++++ Supplied material

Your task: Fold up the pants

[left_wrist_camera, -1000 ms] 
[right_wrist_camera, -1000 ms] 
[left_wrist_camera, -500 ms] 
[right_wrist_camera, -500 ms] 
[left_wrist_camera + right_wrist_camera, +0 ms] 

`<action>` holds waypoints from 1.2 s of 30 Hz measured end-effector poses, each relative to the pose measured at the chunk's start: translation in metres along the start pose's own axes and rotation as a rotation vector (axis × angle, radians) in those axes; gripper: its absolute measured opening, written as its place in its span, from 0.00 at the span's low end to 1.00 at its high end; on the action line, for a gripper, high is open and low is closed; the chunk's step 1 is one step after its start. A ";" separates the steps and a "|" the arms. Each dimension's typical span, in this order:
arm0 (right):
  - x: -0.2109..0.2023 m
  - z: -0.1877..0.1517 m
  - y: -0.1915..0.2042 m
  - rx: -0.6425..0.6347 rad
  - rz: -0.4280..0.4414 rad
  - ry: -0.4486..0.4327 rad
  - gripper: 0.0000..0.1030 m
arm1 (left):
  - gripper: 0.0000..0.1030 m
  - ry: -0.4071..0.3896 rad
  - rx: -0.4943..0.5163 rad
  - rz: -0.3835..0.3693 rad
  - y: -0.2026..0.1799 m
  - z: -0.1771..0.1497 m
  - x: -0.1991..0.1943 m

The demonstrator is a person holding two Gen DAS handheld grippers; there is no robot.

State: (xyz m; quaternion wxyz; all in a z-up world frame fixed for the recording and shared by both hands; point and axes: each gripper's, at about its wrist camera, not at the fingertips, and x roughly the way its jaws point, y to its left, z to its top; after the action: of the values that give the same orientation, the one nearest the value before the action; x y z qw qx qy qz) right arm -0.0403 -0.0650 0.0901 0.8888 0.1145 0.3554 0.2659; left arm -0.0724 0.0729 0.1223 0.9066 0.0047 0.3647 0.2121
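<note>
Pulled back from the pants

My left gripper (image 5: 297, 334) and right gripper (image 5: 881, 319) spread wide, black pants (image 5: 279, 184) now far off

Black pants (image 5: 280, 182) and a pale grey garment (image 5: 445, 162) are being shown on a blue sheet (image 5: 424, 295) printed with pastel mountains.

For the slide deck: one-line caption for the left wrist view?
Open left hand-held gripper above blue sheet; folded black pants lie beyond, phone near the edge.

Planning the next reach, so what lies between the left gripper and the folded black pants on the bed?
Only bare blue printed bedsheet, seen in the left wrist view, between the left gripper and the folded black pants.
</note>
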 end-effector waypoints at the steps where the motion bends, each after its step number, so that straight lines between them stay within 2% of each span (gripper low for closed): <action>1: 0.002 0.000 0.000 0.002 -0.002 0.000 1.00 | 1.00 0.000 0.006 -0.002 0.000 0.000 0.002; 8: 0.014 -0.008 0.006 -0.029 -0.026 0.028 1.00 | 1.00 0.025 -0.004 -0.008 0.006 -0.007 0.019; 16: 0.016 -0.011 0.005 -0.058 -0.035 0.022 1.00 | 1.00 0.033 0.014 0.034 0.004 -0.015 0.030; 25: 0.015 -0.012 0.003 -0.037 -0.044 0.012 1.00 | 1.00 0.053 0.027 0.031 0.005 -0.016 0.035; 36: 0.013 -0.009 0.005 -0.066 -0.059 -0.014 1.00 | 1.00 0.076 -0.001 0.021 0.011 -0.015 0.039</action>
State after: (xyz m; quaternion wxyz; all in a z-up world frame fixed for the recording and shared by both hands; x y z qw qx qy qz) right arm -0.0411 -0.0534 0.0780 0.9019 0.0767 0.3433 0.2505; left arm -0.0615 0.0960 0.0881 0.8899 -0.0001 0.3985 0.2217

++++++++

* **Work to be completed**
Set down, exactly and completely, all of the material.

* **Exercise result**
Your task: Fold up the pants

[left_wrist_camera, -1000 ms] 
[right_wrist_camera, -1000 ms] 
[left_wrist_camera, -500 ms] 
[right_wrist_camera, -500 ms] 
[left_wrist_camera + right_wrist_camera, +0 ms] 

`<action>` holds waypoints from 1.2 s of 30 Hz measured end-effector poses, each relative to the pose measured at the chunk's start: translation in metres along the start pose's own axes and rotation as a rotation vector (axis × angle, radians) in those axes; gripper: its absolute measured opening, written as its place in its span, from 0.00 at the span's low end to 1.00 at its high end; on the action line, for a gripper, high is open and low is closed; the chunk's step 1 is one step after its start. A ";" separates the steps and a "|" the arms. Each dimension's typical span, in this order:
arm0 (right):
  - x: -0.2109..0.2023 m
  - z: -0.1877..0.1517 m
  - y: -0.1915..0.2042 m
  - rx: -0.6425..0.6347 rad
  - rz: -0.4280..0.4414 rad
  - ry: -0.4486..0.4327 rad
  - gripper: 0.0000..0.1030 m
arm1 (left):
  - gripper: 0.0000..0.1030 m
  - ry: -0.4071..0.3896 rad
  - rx: -0.4943..0.5163 rad
  - rz: -0.3835..0.3693 rad
  - y: -0.2026..0.1799 m
  - z: -0.1771..0.1497 m
  - x: -0.1991..0.1943 m

The demonstrator is a person holding two Gen DAS handheld grippers; there is no robot.

State: (xyz m; quaternion wxyz; all in a z-up world frame fixed for the recording and shared by both hands; point and axes: each gripper's, at about its wrist camera, not at the fingertips, and x roughly the way its jaws point, y to its left, z to its top; after the action: of the values that give the same orientation, the one nearest the value before the action; x y z qw qx qy qz) right arm -0.0403 -0.0650 0.0901 0.8888 0.1145 0.3554 0.2659; left arm -0.0724 0.0729 0.1223 0.9066 0.0047 0.3647 0.2121
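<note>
Pulled back from the pants

My left gripper (image 5: 297, 334) and right gripper (image 5: 881, 319) spread wide, black pants (image 5: 279, 184) now far off

Black pants (image 5: 280, 182) and a pale grey garment (image 5: 445, 162) are being shown on a blue sheet (image 5: 424, 295) printed with pastel mountains.

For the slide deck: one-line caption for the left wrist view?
Open left hand-held gripper above blue sheet; folded black pants lie beyond, phone near the edge.

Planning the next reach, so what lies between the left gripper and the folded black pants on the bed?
Only bare blue printed bedsheet, seen in the left wrist view, between the left gripper and the folded black pants.
</note>
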 end-effector waypoints at the steps where the motion bends, each after its step number, so that straight lines between them stay within 2% of each span (gripper low for closed): <action>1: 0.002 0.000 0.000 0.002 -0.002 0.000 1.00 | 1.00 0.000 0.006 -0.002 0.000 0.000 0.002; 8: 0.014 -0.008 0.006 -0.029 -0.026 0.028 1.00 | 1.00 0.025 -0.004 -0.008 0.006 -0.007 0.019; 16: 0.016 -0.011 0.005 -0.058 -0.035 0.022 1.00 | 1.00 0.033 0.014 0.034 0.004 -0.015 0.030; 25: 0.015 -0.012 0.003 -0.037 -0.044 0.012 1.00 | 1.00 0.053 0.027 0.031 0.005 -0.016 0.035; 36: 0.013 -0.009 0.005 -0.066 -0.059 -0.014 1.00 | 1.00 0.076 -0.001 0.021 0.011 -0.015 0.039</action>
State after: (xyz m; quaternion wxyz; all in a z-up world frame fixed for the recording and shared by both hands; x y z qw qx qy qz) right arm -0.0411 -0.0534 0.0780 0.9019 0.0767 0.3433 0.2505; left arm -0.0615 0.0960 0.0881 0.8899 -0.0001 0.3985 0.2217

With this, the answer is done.